The day after the graduation party was a day I had been looking forward to for some time—a day in the life of Nonna. She took your father and I on her weekly shopping spree to the Pittsburg “Strip District,” and we hit up Pittsburg classics like Pennsylvania Macaroni and Wholey’s. Pittsburgh boasts a large European immigrant population hailing from countries that produce, arguably, some of the most delicious food in the world. “PennMac” (as the locals call it) is an Italian food lovers dream. Cheese, pasta, olives, sauce, balsamic vinaigrette—and we had the master chef doing the pickings for us. In fact, at one point Nonna acquired a shadow who was copying her every selection and putting it into his own cart (he laughed and blushed when I called him out on his game). PennMac provided samples at the door of a delicious pork marinara, but I didn’t dare buy any because in Nonna territory we make our own sauce (I believe she was quite appalled when we bought a pack of pierogi… why would we buy Polish food when we could buy Italian?)!

Above: Dad entering this family shop owned and operated for over a century.
Bottom: The EXTENSIVE olive bar PennMac has to offer.

Our next stop was Wholey’s. I found this place incredibly amusing. In a landlocked city, it is a fresh fish market. And it literally is fresh. They have tanks and tanks of live fish that are slaughtered on the spot, and for the most part, every fish you could imagine (albeit, not all live). This is the site of Nonna’s Christmas Eve dinner shopping for the famed “Feast of the Seven Fishes.” What I found most amusing about the place was that it was her unequivocal choice for lunch. It simply tickled me that in a city full of excellent European cuisine, we got fried fish sandwiches. Don’t get me wrong, I love a good shrimp po’ boy, but I had my fair share of fried seafood growing up on the coast of Maine. Also, Nonna will not dine out anywhere but here. Again, I’m not complaining. It was delicious and this is just part of her charm.

After lunch, and for the rest of the afternoon, we focused on “The Princess” (this is what Nonna is calling you now—and it’s a name you share with Marielle). She took us crib shopping and clothes shopping and very kindly insisted on footing the bill. She took a back seat and let your father and I get what we wanted (really me getting what I wanted, while they both tolerated my insane deliberations), and when she saw my eyes light up at a pink elephant rocker she announced that we were buying that too (thus, the origins of your pink rocking elephant).

I keep hearing from Dad’s family that Nonna had such a lovely time on our spree, and thanking me for it. I think the gratitude is entirely misplaced because I had one of my best days in Pittsburgh yet and am very grateful at her contribution to helping us prepare for you. Nonna is so excited to go on repeat shopping trips with you in tow—and so am I. Her and your father had the occasional quarrel, but though he will never admit it I think even he enjoyed it. Sometimes Nonna reminds me so much of Grandpa Steve—telling random cashiers our whole life story (“my son is having a baby girl!”) and knowing where the “secret” parking spaces are. It’s as if Grandpa Steve were morphed into a little Italian lady. I’m sure you will notice the parallels.

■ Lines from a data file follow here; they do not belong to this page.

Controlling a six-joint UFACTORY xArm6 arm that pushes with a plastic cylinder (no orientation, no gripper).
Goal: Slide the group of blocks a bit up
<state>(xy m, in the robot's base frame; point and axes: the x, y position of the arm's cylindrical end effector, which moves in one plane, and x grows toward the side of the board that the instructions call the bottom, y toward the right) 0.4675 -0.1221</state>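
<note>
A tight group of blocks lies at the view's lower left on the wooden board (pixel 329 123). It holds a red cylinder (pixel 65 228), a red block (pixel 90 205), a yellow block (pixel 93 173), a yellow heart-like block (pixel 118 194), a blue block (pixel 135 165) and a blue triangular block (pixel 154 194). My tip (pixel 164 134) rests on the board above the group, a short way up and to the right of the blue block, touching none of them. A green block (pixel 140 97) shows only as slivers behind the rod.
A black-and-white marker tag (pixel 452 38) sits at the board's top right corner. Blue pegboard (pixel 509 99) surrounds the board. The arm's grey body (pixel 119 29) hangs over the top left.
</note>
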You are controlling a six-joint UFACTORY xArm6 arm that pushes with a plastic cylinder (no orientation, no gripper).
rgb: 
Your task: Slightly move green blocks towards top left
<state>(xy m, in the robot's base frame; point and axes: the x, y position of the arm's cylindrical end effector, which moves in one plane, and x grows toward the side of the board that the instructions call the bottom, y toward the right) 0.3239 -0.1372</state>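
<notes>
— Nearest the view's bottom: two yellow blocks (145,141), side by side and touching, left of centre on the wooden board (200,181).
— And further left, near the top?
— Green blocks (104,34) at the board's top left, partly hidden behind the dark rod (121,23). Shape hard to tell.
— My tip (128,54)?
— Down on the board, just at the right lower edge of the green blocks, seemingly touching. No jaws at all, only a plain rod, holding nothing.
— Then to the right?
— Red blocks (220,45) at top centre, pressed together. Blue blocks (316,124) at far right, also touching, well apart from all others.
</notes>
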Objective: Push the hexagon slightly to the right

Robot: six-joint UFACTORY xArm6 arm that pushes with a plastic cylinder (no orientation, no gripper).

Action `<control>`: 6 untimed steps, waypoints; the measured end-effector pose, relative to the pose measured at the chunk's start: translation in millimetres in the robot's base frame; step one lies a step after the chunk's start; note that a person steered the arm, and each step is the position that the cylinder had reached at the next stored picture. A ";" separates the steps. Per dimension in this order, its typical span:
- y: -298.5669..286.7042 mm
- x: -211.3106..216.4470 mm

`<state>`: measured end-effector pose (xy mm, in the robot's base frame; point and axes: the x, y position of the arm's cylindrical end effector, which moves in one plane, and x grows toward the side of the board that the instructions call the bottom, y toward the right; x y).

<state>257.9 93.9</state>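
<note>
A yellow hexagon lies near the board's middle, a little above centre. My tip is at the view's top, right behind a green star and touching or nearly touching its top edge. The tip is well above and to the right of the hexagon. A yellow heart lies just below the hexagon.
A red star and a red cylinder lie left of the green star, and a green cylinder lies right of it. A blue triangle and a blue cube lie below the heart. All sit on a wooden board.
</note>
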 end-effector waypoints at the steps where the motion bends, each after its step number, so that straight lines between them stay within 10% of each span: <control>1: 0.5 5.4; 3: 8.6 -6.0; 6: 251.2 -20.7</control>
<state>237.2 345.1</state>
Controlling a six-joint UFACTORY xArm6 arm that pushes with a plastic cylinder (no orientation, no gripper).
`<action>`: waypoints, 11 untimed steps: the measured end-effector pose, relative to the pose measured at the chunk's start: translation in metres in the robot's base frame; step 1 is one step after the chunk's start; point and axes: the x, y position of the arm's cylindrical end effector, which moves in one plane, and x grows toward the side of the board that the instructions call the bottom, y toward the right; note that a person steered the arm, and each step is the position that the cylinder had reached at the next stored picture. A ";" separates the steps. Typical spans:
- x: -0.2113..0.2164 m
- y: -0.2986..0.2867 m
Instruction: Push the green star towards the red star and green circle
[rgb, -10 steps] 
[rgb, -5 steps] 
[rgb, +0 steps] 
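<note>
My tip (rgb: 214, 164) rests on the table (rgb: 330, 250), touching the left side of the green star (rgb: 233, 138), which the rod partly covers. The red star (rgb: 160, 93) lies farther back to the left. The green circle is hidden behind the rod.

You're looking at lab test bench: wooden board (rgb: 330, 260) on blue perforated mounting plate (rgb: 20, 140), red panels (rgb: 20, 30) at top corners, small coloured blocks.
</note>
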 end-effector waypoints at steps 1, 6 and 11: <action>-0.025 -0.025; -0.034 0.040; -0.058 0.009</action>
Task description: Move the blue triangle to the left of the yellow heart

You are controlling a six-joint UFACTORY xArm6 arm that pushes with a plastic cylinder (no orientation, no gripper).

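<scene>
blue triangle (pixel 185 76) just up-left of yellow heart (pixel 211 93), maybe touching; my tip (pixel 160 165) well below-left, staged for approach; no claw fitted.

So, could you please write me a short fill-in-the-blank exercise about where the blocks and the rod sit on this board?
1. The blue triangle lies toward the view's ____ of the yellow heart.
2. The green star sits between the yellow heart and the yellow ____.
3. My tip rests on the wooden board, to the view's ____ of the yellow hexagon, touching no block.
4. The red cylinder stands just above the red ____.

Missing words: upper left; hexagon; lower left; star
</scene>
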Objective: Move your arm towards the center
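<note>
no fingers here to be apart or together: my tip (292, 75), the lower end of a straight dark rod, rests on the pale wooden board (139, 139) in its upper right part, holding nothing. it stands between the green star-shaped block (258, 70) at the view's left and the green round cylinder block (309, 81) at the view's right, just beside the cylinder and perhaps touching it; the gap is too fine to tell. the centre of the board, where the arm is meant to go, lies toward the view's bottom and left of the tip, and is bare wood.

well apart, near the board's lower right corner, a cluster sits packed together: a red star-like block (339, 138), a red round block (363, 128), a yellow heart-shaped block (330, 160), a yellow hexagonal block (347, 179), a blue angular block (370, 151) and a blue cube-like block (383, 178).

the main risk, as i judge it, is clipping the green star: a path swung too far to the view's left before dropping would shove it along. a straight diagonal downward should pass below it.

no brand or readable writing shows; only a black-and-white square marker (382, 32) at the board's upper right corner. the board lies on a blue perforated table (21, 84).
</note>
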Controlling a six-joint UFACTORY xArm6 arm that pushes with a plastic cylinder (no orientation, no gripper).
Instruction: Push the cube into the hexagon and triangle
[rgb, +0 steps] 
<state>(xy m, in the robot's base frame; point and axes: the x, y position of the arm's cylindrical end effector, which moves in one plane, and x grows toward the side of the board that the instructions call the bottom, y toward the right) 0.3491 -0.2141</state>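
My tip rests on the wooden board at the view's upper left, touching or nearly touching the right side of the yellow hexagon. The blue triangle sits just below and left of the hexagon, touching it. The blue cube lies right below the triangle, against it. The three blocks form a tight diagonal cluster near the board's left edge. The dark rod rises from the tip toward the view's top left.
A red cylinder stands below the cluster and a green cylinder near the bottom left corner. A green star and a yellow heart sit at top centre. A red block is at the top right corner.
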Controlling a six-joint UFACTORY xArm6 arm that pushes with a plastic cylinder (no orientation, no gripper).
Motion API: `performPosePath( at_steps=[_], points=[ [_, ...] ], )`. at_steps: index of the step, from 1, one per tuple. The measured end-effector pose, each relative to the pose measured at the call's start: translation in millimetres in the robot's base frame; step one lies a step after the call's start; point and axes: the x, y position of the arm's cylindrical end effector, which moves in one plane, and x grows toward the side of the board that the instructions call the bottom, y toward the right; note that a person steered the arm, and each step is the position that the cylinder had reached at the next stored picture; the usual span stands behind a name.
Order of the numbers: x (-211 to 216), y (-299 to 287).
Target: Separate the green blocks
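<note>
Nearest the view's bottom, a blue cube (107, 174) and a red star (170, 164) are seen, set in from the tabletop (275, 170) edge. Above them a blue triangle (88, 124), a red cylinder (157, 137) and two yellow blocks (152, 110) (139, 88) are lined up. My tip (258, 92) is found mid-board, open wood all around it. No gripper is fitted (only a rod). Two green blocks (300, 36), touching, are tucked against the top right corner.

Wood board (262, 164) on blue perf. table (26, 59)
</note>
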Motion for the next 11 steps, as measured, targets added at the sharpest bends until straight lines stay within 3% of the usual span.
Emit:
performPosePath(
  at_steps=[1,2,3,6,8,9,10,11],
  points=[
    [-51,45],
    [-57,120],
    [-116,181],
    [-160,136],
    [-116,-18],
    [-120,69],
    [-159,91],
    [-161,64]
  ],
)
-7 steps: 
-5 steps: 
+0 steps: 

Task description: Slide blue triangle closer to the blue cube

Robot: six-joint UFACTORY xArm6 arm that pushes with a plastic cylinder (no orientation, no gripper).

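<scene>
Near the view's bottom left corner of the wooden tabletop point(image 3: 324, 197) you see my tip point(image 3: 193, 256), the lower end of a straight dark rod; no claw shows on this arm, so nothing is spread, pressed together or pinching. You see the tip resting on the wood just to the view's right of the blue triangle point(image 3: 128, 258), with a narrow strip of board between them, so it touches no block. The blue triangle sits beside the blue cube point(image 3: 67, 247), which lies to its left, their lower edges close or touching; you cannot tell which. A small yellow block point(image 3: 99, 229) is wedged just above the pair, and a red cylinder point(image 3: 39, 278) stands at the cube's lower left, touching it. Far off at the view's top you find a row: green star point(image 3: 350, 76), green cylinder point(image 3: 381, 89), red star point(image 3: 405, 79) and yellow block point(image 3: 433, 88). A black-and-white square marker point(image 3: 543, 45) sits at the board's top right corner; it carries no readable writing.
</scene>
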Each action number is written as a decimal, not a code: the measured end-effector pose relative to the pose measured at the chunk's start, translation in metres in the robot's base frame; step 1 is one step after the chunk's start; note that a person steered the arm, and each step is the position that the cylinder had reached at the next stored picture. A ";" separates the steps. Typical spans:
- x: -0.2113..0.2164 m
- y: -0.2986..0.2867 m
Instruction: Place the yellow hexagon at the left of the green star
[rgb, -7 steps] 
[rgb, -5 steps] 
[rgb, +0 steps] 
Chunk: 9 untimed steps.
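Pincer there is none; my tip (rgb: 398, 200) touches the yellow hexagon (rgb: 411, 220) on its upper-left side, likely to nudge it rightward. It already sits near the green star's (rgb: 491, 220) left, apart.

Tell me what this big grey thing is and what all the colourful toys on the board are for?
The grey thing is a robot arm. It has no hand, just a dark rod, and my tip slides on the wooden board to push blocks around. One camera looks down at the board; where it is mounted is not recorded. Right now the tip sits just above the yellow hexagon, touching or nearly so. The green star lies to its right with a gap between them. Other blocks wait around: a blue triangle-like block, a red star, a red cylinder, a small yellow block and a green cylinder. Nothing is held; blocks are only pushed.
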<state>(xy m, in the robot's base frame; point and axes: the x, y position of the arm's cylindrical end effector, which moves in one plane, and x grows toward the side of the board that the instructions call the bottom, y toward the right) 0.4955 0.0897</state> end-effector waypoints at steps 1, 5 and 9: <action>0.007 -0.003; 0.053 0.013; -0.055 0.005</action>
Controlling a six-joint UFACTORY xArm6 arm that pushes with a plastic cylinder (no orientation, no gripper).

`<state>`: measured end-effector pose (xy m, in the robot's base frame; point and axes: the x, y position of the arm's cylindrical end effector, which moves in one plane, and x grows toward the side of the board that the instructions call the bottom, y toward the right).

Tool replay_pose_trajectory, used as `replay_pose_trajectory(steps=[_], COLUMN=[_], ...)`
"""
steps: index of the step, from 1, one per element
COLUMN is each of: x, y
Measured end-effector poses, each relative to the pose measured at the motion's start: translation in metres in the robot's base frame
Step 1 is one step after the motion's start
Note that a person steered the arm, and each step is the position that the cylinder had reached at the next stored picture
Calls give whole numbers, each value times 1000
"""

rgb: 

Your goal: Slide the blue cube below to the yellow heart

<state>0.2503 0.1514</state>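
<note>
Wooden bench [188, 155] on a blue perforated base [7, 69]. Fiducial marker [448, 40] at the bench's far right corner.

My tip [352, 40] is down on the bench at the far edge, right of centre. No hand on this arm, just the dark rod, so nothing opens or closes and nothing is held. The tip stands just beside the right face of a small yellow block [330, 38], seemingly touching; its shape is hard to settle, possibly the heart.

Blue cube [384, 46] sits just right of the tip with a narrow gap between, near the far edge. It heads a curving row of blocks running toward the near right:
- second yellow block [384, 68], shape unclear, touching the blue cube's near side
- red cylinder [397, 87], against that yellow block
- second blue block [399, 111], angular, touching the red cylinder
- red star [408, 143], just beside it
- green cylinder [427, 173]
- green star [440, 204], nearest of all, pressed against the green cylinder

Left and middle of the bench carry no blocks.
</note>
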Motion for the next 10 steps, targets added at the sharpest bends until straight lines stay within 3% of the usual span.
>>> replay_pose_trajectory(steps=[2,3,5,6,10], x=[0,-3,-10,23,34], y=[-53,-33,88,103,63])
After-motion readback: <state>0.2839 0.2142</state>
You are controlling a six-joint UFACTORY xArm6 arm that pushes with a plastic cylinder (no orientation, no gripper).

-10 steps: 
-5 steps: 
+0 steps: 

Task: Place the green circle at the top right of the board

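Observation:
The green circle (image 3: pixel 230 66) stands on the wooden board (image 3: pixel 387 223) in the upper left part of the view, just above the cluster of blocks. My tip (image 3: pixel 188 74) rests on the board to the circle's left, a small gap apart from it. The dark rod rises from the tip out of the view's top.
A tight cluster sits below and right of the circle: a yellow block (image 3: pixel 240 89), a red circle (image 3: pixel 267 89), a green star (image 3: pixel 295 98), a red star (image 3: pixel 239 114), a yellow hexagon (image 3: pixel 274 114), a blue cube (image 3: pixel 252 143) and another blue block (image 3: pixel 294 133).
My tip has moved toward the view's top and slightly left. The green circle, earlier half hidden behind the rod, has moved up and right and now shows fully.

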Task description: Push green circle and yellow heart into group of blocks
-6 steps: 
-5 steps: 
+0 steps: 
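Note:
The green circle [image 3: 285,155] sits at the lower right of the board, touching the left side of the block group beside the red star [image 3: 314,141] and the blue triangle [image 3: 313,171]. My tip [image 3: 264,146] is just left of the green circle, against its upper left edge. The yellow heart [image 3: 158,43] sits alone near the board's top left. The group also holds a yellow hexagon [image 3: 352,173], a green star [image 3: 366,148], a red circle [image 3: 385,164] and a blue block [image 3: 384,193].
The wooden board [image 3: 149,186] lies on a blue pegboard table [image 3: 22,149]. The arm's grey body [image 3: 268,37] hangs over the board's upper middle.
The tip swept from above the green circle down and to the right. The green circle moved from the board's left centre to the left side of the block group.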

Our trip concluded with ice cream at Saris (another Pittsburgh hotspot I can’t wait to take you to), dinner with the Gleasons, and lunch the following day at Primanti Brothers. As per usual, we went home with a truckload of Italian eats that we will likely still be eating when you are old enough to eat.

Happy Memorial Day Baby Girl, I hope you enjoyed listening to all of the craziness as I am told you can now hear our voices!

Love,

Mom


Above: Nonna putting together the cheese and charcuterie for the graduation party.
Fortunately we got to take some of this home with us!
Below: Uncle Bart and Dad being silly.

Baby's first Primanti Brothers.
This is my absolute favorite Pittsburgh tradition, and it's another longstanding family business.
The original Primanti's was designed for truckers. They put the french fries in the sandwich because it was easier for said truckers to eat only one item.
I went with the kielbasa (another Polish dish... don't tell Nonna).